Elsewhere, the interplay of bio- and necropolitics is illustrated by the paradox of the illegal drug cannabis. In connection with cannabis, there is neither death nor misery, such as in Frankfurt's station district. Furthermore, after David Nutt's study on the comparison of the harmfulness of drugs for society[33], it is shown that the distinction of substances into legal and illegal is invalid.

Due to its status as the most commonly consumed illicit drug, it is widely known that cannabis is relatively harmless compared to alcohol and that a legal disparity exists - even if there is disagreement about whether and how this problem should be solved. The fact that the cannabis debate argues about the dangers and opportunities for health (cannabis as medicine) shows that this is a biopolitical discourse. However, if there are no cannabis deaths - despite repressive conditions - is it still a purely biopolitical discourse and not a necropolitical one? Moreover, this is where it gets exciting: to argue for cannabis prohibition, the drug deaths of other illegalized drugs are used. In fact, cannabis prohibition advocates construct drug death into their argumentation.

Firstly, the CDU health politician Alexander Krauß propagates the long refuted nonsense of the "gateway drug cannabis," which leads to the consumption of “hard” drugs and thus to misery[34]. This claim has been refuted by pointing out the logical fallacy and the contradictory empirical evidence[35] and is no longer advocated by the Drug Commissioner. However, it brings drug death to cannabis by linking the plant to synthetic cannabinoids, thus constructing the second necropolitical argument. Argues that while there are no cannabis deaths, there are deaths from synthetic cannabinoids[36]. What these deaths have to do with cannabis remains unclear. However, again, accidents caused by prohibition could be avoided:

Only quality-controlled, i.e., legal, sales can guarantee that new psychoactive substances are not unknowingly consumed as co-formulants. So these two arguments are not aimed at doing anything about drug death and misery either. Instead, drug death is used to argue for prohibition, perpetuating drug death.

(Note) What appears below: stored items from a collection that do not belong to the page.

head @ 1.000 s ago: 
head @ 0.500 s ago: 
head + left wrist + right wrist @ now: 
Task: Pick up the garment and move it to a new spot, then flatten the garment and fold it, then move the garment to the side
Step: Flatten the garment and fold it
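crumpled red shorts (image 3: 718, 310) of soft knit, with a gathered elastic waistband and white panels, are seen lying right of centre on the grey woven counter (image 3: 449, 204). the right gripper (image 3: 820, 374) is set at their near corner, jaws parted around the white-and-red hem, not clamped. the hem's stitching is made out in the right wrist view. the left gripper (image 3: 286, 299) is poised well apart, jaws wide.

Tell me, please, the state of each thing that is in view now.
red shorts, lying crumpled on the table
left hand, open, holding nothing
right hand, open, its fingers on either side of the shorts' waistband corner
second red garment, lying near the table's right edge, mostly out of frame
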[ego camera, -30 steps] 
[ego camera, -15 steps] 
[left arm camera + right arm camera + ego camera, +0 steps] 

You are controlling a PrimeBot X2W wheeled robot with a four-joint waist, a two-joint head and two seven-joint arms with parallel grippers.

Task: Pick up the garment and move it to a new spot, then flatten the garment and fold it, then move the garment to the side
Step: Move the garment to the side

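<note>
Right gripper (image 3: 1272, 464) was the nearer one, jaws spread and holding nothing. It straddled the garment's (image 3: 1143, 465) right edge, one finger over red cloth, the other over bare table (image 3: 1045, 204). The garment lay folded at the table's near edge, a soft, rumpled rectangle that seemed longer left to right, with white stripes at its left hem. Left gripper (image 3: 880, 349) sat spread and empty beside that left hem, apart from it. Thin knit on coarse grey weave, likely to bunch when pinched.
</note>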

That drug policy is not health-maximizing is not a paradox in the analytical model of coexisting bio- and necropolitics. As a reminder, I have presented Ludwig and Krauß and their arguments as representative and prototypical of the discourse but not as authoritative actors; policy is made not only by parties but all of us consciously and unconsciously as children of our age (albeit in different power relations).

To prevent drug deaths, it is necessary to work proactively to guarantee everyone's health (and human rights). As activists for justice and peace, we must remember all persons and social groups affected by the BtMG, listen properly, and learn to understand the diverse positions in the drug policy scene to derive our actions and demands from them. Statements that distract from the fact that drug deaths can be largely avoided must be exposed as such. Cannabis as medicine and its relatively low harmfulness compared to alcohol are solid arguments for cannabis legalization in the biopolitical discourse. However, they are not tangential to the problem of preventable drug death. In reflecting on political action, however, it is essential not to overlook what is actually at stake: the variable, complex, and widely popular spectrum of effects of drugs, whose use has shaped the human condition since time immemorial and independently of our prohibitionist, bio- and necropolitical age.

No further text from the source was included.